*Your goal*: Copy the lines below, beginning with the one that contains "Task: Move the" and continuing through the final line, exactly as written and with no other lines.

*Data block*:

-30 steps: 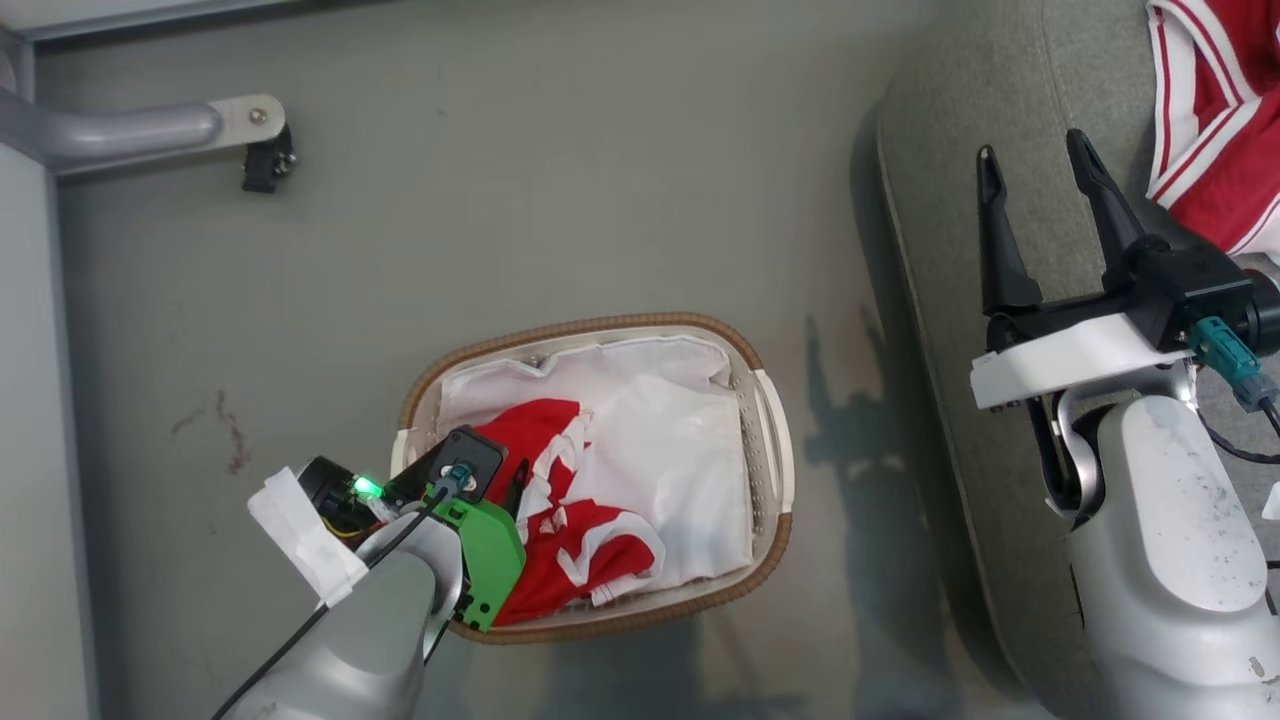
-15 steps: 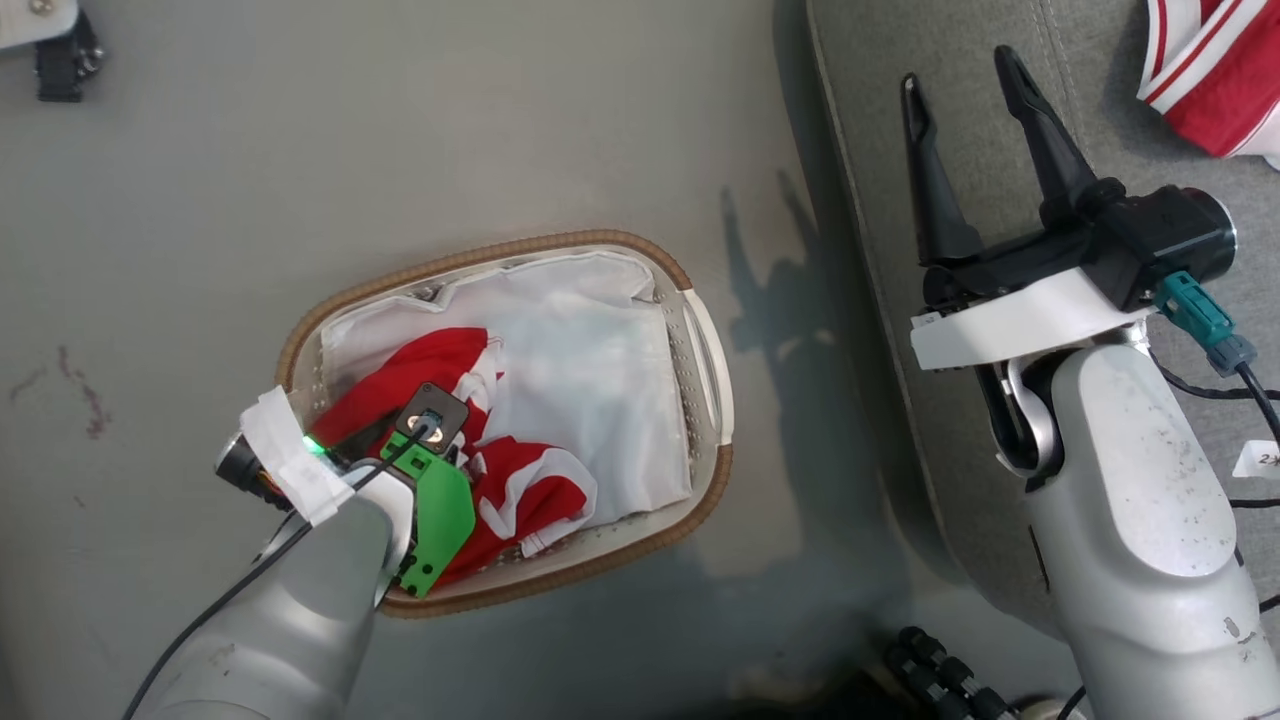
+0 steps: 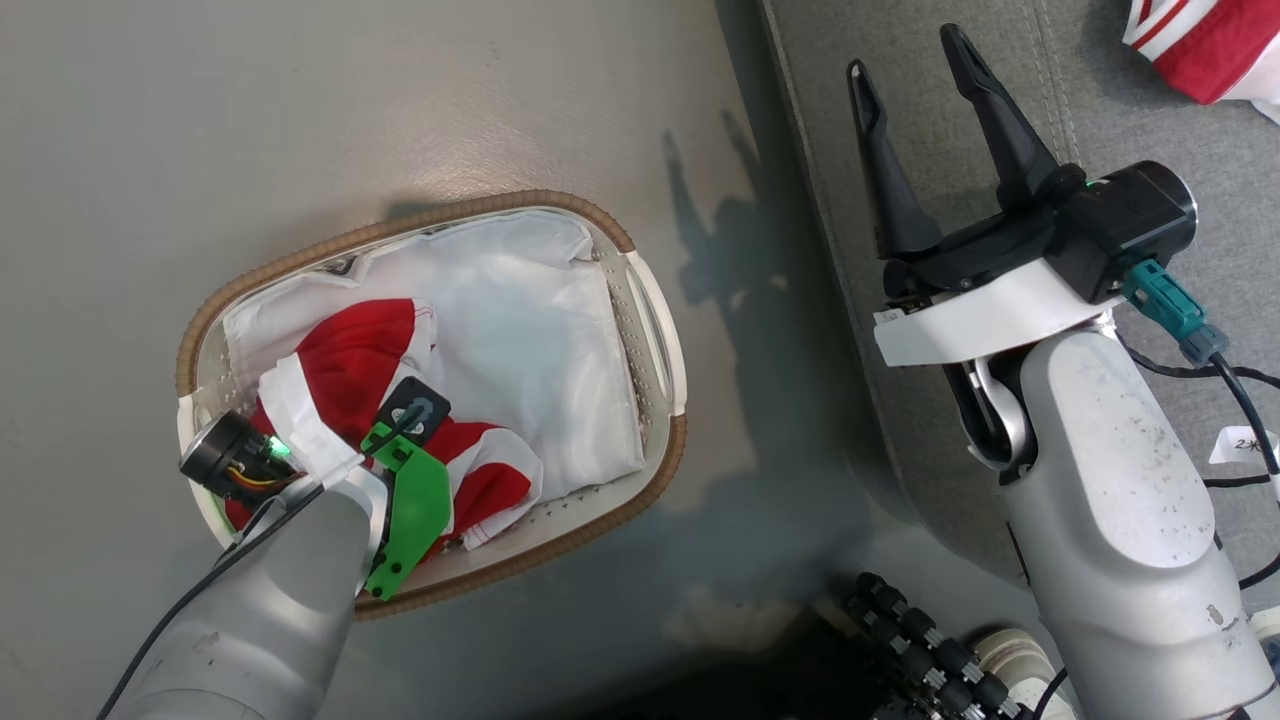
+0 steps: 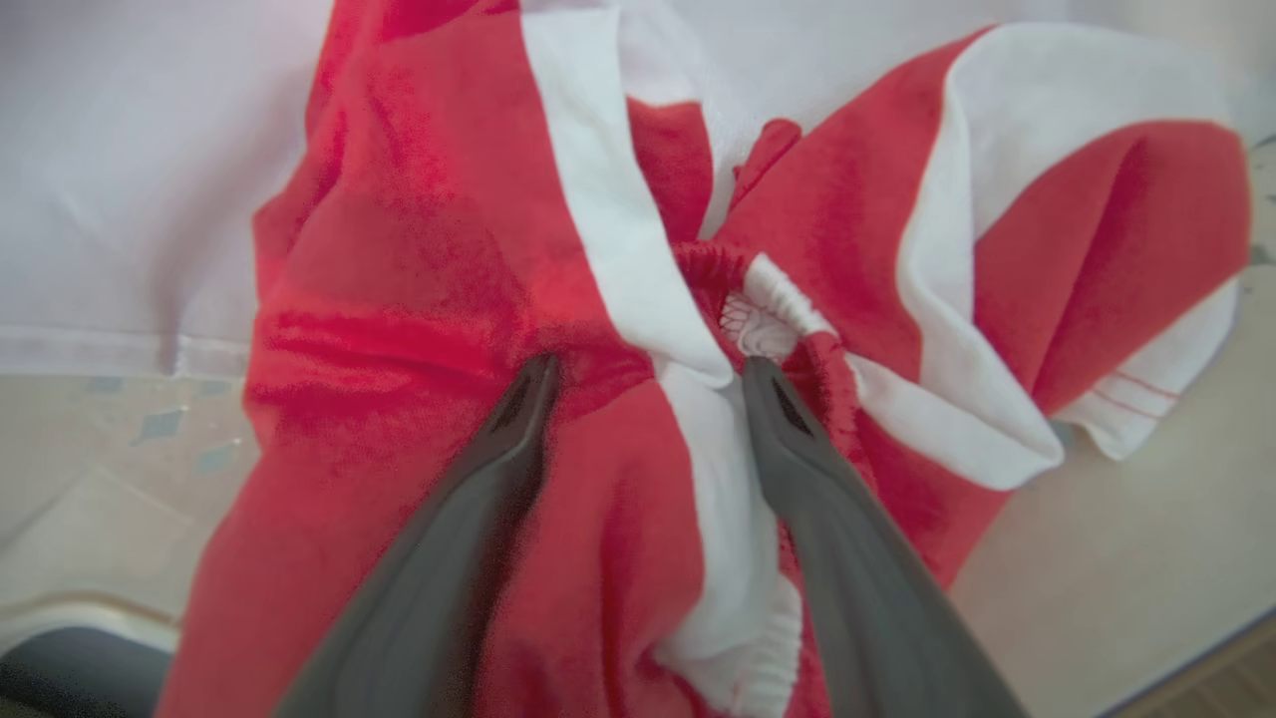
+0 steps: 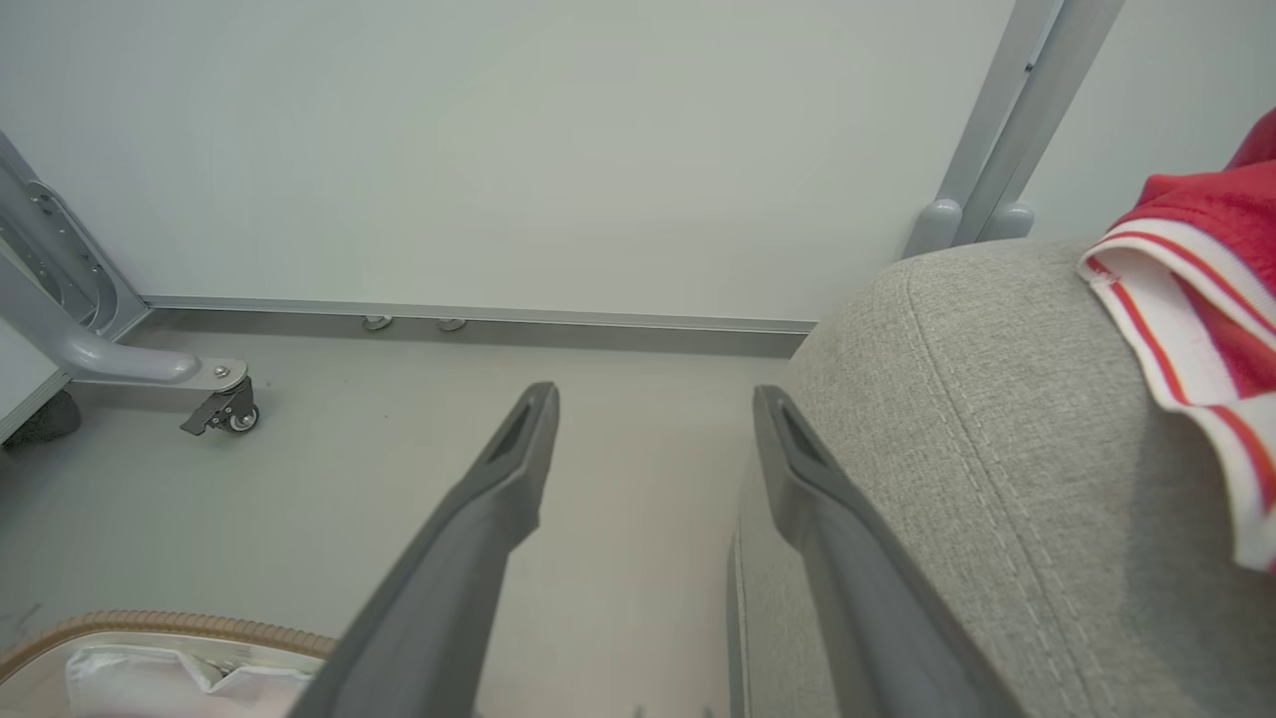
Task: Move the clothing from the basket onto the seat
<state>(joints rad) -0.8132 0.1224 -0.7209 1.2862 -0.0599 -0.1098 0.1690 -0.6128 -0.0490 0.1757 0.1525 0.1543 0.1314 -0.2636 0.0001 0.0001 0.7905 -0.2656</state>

*Final answer*:
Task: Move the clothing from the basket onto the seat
<state>(joints rad) -0.8132 0.1224 -0.7209 1.2862 -0.0599 -0.1098 0.1690 -0.6128 -0.0490 0.1757 0.1525 0.1543 0.1314 -0.2636 0.0001 0.0001 0.7905 -0.2656</state>

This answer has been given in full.